_DESCRIPTION OF THE TASK_
Please write out all the data exactly as shown.

_COLLECTED DATA_
== Segment start ==
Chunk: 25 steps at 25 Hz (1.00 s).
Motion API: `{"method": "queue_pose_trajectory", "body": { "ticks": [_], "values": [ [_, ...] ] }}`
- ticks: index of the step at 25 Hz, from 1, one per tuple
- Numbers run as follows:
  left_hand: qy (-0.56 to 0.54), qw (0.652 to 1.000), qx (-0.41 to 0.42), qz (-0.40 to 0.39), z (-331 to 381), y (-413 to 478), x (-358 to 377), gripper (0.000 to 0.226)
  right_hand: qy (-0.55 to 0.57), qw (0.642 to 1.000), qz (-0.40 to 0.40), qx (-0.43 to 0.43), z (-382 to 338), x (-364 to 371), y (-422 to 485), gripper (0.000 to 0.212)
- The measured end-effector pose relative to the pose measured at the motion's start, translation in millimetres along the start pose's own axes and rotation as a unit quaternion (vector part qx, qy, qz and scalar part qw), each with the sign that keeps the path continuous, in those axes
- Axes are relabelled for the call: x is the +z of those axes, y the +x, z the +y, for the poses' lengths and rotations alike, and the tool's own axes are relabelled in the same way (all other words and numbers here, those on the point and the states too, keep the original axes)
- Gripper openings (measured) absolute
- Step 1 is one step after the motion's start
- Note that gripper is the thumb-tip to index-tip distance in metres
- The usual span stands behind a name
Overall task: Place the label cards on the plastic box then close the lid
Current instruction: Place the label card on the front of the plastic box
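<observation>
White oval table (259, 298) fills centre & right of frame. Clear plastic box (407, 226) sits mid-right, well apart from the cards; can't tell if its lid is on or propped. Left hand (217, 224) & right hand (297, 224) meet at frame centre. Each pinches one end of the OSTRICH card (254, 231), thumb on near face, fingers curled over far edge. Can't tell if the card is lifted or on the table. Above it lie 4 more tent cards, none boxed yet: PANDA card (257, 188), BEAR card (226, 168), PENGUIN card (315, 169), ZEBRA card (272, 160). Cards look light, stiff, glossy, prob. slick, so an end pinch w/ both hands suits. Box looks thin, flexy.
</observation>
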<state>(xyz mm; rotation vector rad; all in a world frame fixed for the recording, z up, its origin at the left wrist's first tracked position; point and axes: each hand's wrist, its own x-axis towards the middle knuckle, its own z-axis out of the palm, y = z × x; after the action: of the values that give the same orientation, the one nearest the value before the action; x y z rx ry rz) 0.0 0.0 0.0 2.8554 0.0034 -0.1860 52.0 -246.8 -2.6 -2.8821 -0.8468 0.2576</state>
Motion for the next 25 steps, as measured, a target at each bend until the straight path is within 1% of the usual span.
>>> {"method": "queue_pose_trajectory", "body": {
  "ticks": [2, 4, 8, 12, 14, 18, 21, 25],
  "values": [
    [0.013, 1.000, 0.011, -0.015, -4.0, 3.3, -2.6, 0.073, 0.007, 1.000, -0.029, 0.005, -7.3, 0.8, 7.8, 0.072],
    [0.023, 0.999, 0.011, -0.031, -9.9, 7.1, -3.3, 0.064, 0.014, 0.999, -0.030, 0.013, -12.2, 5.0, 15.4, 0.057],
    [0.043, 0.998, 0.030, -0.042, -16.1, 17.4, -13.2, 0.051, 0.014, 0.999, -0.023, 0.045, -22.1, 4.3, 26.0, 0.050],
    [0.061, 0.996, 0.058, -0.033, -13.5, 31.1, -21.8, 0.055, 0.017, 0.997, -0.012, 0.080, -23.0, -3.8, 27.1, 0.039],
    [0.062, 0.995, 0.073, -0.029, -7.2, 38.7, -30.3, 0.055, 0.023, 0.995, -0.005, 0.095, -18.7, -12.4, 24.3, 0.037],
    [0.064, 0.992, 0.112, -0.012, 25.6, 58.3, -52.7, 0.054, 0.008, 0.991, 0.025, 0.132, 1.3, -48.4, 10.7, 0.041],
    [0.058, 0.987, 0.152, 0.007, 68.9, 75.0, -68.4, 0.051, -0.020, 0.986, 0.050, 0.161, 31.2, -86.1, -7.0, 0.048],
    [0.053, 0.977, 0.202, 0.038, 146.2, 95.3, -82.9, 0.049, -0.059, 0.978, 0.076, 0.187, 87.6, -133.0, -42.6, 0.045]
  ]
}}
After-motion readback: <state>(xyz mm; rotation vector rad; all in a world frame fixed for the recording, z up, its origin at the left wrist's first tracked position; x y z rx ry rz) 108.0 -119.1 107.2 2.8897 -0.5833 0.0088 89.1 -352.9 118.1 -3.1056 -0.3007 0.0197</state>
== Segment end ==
_COMPLETED EXERCISE_
Chunk: 25 steps at 25 Hz (1.00 s).
Motion API: `{"method": "queue_pose_trajectory", "body": { "ticks": [_], "values": [ [_, ...] ] }}`
- ticks: index of the step at 25 Hz, from 1, one per tuple
- Numbers run as follows:
  left_hand: qy (-0.56 to 0.54), qw (0.652 to 1.000), qx (-0.41 to 0.42), qz (-0.40 to 0.39), z (-331 to 381), y (-413 to 478), x (-358 to 377), gripper (0.000 to 0.226)
  right_hand: qy (-0.55 to 0.57), qw (0.642 to 1.000), qz (-0.40 to 0.40), qx (-0.43 to 0.43), z (-382 to 338), x (-364 to 371), y (-422 to 485), gripper (0.000 to 0.212)
- The measured end-effector pose relative to the pose measured at the motion's start, translation in millimetres along the start pose's own axes and rotation as a unit quaternion (vector part qx, qy, qz and scalar part qw), each with the sign that keeps the path continuous, in those axes
- Axes are relabelled for the call: x is the +z of those axes, y the +x, z the +y, for the poses' lengths and rotations alike, and the tool's own axes are relabelled in the same way (all other words and numbers here, those on the point and the states too, keep the original axes)
- Gripper openings (measured) absolute
- Step 1 is one step after the motion's start
- Note that gripper is the thumb-tip to index-tip distance in metres
- The usual span stands behind a name
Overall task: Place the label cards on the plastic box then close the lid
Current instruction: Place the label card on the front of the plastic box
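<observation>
White oval table (259, 298) fills centre & right of frame. Clear plastic box (407, 226) sits mid-right, well apart from the cards; can't tell if its lid is on or propped. Left hand (217, 224) & right hand (297, 224) meet at frame centre. Each pinches one end of the OSTRICH card (254, 231), thumb on near face, fingers curled over far edge. Can't tell if the card is lifted or on the table. Above it lie 4 more tent cards, none boxed yet: PANDA card (257, 188), BEAR card (226, 168), PENGUIN card (315, 169), ZEBRA card (272, 160). Cards look light, stiff, glossy, prob. slick, so an end pinch w/ both hands suits. Box looks thin, flexy.
</observation>
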<state>(xyz mm; rotation vector rad; all in a world frame fixed for the recording, z up, its origin at the left wrist's first tracked position; point and axes: each hand's wrist, its own x-axis towards the middle knuckle, its own z-axis out of the palm, y = z × x; after the action: of the values that give the same orientation, the one nearest the value before the action; x y z rx ry rz) 0.0 0.0 0.0 2.8554 0.0034 -0.1860 52.0 -246.8 -2.6 -2.8821 -0.8468 0.2576</state>
Motion for the next 25 steps, as measured, a target at each bend until the straight path is within 1% of the usual span.
>>> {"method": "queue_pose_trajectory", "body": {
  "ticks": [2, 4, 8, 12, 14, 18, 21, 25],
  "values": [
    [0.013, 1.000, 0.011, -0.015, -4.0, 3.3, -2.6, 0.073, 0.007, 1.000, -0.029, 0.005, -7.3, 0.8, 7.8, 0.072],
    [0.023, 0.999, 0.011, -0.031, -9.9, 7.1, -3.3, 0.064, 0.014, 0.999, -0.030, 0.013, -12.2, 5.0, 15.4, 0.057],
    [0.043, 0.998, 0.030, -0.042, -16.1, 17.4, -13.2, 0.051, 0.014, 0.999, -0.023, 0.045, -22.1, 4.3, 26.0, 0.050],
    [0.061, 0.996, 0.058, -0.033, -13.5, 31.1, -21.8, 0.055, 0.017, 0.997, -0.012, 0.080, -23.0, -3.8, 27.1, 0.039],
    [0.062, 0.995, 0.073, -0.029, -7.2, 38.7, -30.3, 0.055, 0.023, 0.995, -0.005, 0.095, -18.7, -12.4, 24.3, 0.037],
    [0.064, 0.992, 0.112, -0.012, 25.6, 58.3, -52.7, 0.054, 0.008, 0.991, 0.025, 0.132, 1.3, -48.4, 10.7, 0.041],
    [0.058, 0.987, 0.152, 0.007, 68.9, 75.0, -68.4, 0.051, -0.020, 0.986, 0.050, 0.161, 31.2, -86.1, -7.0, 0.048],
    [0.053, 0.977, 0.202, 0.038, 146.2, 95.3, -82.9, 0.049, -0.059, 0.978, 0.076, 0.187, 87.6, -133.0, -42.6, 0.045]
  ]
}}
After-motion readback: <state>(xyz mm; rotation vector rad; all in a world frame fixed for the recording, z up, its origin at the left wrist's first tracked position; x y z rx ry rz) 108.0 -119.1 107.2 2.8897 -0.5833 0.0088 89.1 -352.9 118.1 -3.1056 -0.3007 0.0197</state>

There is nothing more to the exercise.